The superior meatus is the smallest of the three. It is a narrow cavity located obliquely below the superior concha. This meatus is short, lies above and extends from the middle part of the middle concha below. From behind, the sphenopalatine foramen opens into the cavity of the superior meatus and the meatus communicates with the posterior ethmoidal cells. Above and at the back of the superior concha is the sphenoethmoidal recess which the sphenoidal sinus opens into. The superior meatus occupies the middle third of the nasal cavity's lateral wall.

The middle meatus is the middle-sized and located nasal opening, lying underneath the middle concha and above the inferior concha where the meatus extends along its length. On it is a curved fissure, the hiatus semilunaris, limited below by the edge of the uncinate process of the ethmoid and above by an elevation named the bulla ethmoidalis; the middle ethmoidal cells are contained within this bulla and open on or near to it.

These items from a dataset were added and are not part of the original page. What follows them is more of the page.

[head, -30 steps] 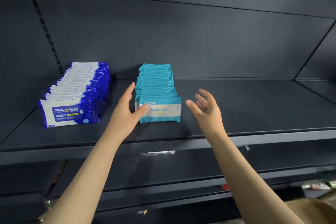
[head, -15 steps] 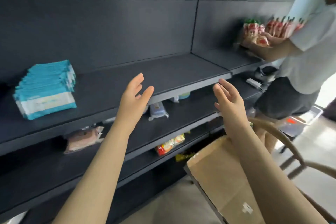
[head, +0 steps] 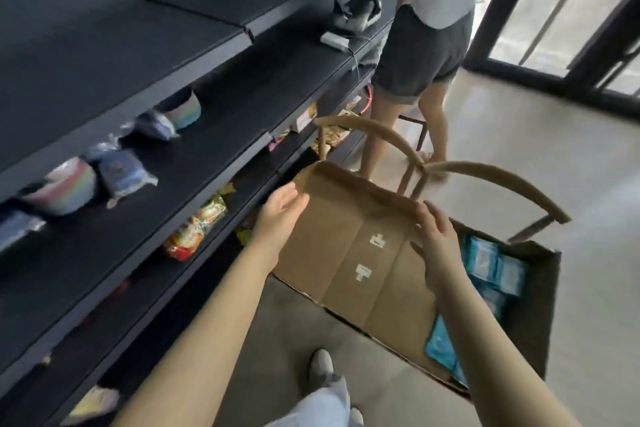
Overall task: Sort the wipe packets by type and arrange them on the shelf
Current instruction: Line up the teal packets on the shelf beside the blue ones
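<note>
A brown cardboard box (head: 363, 253) sits on a wooden chair (head: 485, 173) below me, one flap folded open towards me. Inside its right part lie several light-blue wipe packets (head: 491, 263). My left hand (head: 280, 215) hovers with straight fingers at the flap's left edge, holding nothing. Over the flap's right side, near the packets, my right hand (head: 433, 236) is spread with relaxed fingers, also holding nothing. The black shelf (head: 121, 45) rises at the left; its sorted rows are out of view.
A person (head: 426, 45) stands at the shelf's far end, beyond the chair. Lower shelves hold bagged goods (head: 121, 173) and snack packs (head: 197, 229). My shoe (head: 320, 366) is on the grey floor. Glass doors (head: 571, 10) are at the right.
My view has swung from the shelf rows down and right to the box on the chair. Both hands left the turquoise row and came down over the box flap, still holding nothing.
</note>
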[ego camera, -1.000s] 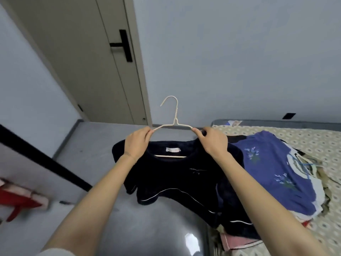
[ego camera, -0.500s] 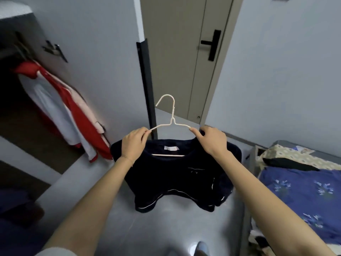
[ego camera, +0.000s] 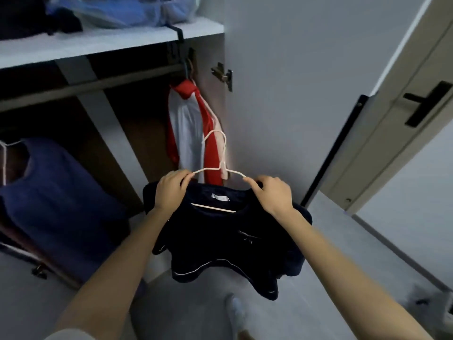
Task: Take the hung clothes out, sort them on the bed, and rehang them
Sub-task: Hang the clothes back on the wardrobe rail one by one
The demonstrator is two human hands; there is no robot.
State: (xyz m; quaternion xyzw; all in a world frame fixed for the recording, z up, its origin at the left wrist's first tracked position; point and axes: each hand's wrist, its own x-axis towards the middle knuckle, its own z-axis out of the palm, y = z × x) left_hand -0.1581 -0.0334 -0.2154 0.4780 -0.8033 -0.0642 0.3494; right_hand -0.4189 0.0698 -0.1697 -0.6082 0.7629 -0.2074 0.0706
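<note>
A dark navy top with white piping (ego camera: 228, 239) hangs on a thin white wire hanger (ego camera: 215, 153), held out in front of the open wardrobe. My left hand (ego camera: 171, 190) grips the hanger's left shoulder together with the fabric. My right hand (ego camera: 272, 192) pinches the right shoulder the same way. The hook stands upright, just below and in front of a red and white garment (ego camera: 188, 128) that hangs at the right end of the wardrobe rail (ego camera: 93, 82). A blue top (ego camera: 56, 192) hangs at the left inside the wardrobe.
A white shelf (ego camera: 110, 42) above the rail carries bagged blue bedding and dark items. The open wardrobe door with a hinge (ego camera: 223, 76) stands right of the rail. A beige room door with a black handle (ego camera: 426, 101) is at the far right. Grey floor lies below.
The view has swung left from the bed to the wardrobe. Both hands keep the same hold on the hanger, and the dark top has been carried over to the wardrobe opening.
</note>
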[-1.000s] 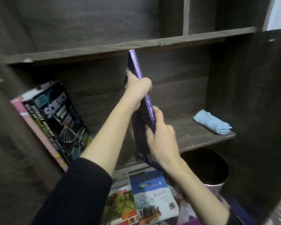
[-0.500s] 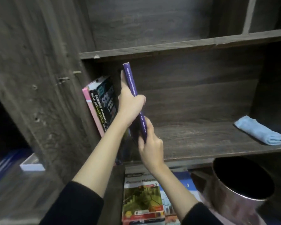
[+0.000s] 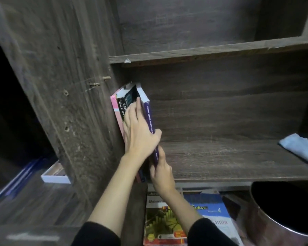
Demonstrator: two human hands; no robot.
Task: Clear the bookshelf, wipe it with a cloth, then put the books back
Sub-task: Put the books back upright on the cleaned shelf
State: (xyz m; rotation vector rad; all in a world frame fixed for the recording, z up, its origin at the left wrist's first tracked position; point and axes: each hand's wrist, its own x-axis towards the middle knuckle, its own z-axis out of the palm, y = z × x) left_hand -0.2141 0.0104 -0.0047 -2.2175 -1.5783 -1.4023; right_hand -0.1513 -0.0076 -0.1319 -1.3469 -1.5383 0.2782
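The purple book (image 3: pixel 149 121) stands tilted at the left end of the shelf (image 3: pixel 229 160) against the leaning books (image 3: pixel 122 107), left hand (image 3: pixel 139 137) clasping its spine, right hand (image 3: pixel 161 173) pinching its lower edge; best pushed flush and upright before release.

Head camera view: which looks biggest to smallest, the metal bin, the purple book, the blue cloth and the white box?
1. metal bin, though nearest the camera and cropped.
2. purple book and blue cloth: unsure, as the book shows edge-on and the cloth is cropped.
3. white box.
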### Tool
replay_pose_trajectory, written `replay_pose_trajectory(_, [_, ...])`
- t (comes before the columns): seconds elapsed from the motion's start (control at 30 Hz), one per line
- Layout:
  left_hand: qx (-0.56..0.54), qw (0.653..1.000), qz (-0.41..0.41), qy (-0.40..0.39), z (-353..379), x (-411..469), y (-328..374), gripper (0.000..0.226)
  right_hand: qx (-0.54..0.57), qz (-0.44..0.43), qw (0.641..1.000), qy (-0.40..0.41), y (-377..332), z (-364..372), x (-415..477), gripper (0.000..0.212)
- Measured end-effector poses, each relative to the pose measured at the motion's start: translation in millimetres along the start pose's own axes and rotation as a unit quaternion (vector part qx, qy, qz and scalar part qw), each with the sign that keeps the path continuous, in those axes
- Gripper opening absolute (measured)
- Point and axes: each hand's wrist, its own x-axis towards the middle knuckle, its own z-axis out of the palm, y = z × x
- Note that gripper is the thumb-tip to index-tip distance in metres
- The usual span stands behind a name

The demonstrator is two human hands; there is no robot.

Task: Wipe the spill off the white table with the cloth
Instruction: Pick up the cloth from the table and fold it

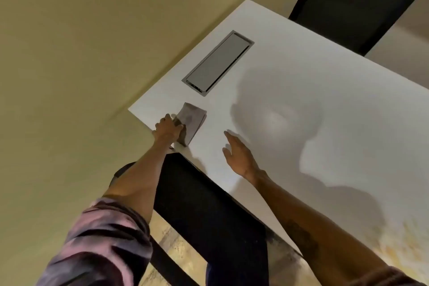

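The grey cloth [191,121] lies near the far left corner of the white bench [301,104], just beside its left edge. The left hand [167,128] grips its near end. The right hand [239,154] hovers flat, fingers spread, holding nothing. Bare bench stretches rightward. No spill is discernible; blur softens everything.

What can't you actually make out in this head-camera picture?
- Spill: no clear wet patch on the white table; blur and a shadow mask it.
- Cloth: near edge hidden under the left hand.
- Right hand: contact with the table unclear.
- Grey cable hatch: contents hidden, lid shut.
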Motion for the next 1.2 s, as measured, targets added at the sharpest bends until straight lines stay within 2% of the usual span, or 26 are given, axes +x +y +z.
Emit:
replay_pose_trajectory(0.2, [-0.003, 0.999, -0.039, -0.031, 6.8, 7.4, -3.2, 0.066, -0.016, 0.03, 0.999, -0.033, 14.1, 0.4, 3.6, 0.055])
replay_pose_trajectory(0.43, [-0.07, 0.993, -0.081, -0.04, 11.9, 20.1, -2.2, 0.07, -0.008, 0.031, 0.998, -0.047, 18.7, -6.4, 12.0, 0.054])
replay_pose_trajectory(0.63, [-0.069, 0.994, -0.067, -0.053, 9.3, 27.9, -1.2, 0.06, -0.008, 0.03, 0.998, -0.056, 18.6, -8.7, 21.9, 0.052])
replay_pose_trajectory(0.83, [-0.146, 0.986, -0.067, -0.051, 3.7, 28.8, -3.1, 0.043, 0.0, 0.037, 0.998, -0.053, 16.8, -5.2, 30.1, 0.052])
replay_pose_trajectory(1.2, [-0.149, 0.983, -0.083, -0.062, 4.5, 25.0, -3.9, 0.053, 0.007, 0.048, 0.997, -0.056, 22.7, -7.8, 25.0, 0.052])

Through the hiatus semilunaris the meatus communicates with a curved passage termed the infundibulum, which communicates in front with the anterior ethmoidal cells and in rather more than fifty percent of skulls is continued upward as the frontonasal duct into the frontal air-sinus; when this continuity fails, the frontonasal duct opens directly into the anterior part of the meatus.

Below the bulla ethmoidalis and hidden by the uncinate process of the ethmoid is the opening of the maxillary sinus (ostium maxillare); an accessory opening is frequently present above the posterior part of the inferior nasal concha.

The inferior meatus is the largest of the three. It lies below the inferior concha and above the nasal cavity. It extends most of the length of the nasal cavity's lateral wall. It is broader in the front than at the back, and presents anteriorly the lower orifice of the nasolacrimal canal.